114.     Subsection (4) amends section 43(3) of the Charities Act 1993. This section relates to the requirements placed on charities, falling below the audit requirement threshold, to have their accounts independently examined. Section 28 of the Deregulation and Contracting Out Act 1994 amended section 43(3) so that the requirement to have an independent examination was placed on charities whose gross income or total expenditure in that year exceeded £10,000. This amendment removes the consideration of expenditure from the requirement to have an independent examination. The accounts of charities with incomes above £10,000 but below the new threshold of £500,000 would be subject to independent examination.

115.     Subsection (5) provides for the new subsection (3A) to be inserted after section 43(3) of the 1993 Act. This subsection relates to those charities which would have been required to have an audit under the previous regime, that is, those with incomes above £250,000 but with incomes below the new audit threshold requirement of £500,000. Where those charities do not opt to have an audit and the governing document does not require an audit, the accounts are required to be independently examined by someone with a relevant qualification. For the purposes of the Act a relevant qualification would be membership of a body recognised under section 249D(3) of the Companies Act 1985, which would currently be one of the following bodies:

  • Institute of Chartered Accountants in England and Wales

  • Institute of Chartered Accountants of Scotland

  • Institute of Chartered Accountants in Ireland

  • Association of Chartered Certified Accountants

  • Association of Authorised Public Accountants

  • Association of International Accountants

  • Association of Accounting Technicians

  • Chartered Institute of Management Accountants

  • Institute of Chartered Secretaries and Administrators

  • Or;

  • a member of the Chartered Institute of Public Finance and Accountancy, or;

  • a Fellow of the Association of Charity Independent Examiners.

  • The Secretary of State would have the power by order (given by subsection (6)) to add a description of a person to the list, to remove a description of person from the list, or to alter an entry in the list.

116.     Subsection (6) substitutes section 43(8) of the 1993 Act for a new section 43(8). Under this subsection the Secretary of State retains the power to amend the audit threshold and the requirements for independent examination. As explained above, the Secretary of State also has the power to amend the descriptions of persons to which section 43(3A) refers.
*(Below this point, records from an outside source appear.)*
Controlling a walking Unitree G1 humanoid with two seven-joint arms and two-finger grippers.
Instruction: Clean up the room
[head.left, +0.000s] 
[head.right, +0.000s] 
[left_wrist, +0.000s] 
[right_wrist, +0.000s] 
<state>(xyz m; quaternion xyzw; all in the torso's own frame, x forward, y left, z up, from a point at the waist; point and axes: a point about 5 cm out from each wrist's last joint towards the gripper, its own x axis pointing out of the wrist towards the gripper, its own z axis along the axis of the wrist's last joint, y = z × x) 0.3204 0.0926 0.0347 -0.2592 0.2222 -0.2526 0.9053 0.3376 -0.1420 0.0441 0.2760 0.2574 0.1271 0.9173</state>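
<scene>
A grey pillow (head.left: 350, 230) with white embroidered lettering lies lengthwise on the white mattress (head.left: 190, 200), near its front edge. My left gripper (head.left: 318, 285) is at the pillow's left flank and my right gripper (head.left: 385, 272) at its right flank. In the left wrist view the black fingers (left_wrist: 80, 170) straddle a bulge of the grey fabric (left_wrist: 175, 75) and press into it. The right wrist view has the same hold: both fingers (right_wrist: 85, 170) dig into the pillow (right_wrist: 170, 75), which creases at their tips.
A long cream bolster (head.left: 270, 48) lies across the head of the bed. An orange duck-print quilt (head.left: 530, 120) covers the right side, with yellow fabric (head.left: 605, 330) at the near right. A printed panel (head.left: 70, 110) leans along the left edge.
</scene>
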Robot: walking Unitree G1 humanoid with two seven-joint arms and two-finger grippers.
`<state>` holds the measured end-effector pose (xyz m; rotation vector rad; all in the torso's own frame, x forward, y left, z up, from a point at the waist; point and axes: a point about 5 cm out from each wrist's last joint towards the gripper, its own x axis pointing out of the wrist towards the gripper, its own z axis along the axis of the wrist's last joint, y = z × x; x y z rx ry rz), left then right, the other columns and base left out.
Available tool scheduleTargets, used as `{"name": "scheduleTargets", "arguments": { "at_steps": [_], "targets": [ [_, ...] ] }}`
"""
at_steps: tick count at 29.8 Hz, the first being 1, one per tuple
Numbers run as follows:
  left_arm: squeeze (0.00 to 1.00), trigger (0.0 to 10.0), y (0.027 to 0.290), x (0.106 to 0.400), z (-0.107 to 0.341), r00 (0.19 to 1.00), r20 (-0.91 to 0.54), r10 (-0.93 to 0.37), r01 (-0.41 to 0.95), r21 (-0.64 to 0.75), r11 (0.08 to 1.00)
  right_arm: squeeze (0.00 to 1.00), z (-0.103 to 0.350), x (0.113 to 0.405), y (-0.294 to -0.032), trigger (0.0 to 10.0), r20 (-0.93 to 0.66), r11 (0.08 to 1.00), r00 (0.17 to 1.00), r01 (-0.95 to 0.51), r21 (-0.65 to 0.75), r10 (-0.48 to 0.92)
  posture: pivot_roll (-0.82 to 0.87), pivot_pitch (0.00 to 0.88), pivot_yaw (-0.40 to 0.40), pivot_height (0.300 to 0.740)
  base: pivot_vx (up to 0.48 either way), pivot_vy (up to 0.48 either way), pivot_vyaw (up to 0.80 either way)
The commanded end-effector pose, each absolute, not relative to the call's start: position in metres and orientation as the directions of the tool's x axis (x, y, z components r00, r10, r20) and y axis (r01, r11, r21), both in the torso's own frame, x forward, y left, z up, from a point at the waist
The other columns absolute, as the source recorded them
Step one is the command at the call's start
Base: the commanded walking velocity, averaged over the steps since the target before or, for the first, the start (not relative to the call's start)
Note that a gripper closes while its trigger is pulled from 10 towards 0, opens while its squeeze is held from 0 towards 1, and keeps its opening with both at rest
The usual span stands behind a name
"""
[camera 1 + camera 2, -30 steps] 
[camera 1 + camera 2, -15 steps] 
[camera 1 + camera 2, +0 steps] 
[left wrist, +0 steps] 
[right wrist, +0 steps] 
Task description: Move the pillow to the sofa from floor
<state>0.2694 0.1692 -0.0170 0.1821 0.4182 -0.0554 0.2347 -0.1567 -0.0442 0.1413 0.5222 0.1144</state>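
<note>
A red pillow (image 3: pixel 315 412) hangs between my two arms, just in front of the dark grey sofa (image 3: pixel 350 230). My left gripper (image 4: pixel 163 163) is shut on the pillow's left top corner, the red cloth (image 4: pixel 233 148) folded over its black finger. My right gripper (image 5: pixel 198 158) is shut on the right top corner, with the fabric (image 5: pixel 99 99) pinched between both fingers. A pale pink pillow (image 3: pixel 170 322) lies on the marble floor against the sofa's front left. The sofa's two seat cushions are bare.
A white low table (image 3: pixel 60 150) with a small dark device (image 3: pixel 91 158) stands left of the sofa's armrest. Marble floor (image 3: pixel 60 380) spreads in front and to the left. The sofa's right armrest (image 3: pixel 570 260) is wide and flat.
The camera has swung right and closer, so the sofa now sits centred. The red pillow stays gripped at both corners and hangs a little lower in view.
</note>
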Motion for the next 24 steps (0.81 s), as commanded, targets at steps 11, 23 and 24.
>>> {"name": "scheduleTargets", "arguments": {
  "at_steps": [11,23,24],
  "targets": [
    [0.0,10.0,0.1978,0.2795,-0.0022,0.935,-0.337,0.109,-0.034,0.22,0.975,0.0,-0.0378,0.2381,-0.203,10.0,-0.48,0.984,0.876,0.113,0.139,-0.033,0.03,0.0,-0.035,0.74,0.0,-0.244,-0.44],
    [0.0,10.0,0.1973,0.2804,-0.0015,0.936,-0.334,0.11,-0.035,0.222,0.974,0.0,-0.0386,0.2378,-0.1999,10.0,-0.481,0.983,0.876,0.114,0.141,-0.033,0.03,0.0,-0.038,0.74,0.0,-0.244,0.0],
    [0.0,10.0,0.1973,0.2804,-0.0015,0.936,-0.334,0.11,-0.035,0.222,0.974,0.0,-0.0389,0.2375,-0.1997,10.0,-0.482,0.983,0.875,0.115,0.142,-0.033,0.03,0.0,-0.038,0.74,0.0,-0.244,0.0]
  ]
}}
Clause 29: Duty of auditor etc. of charity which is not a company to report matters to Commission.

117.     Auditors of registered charities which are not companies have a specific statutory duty to report to the Charity Commission abuse or significant breaches of charity law or regulation by virtue of the Charities (Accounts and Reports) Regulations 1995 Regulation 6(5). Auditors who do so have statutory protection from the risk of action for breach of confidence or defamation. Auditors of charitable companies, however, would have to rely on the protection given by case law if they made a similar report in the 'public interest'.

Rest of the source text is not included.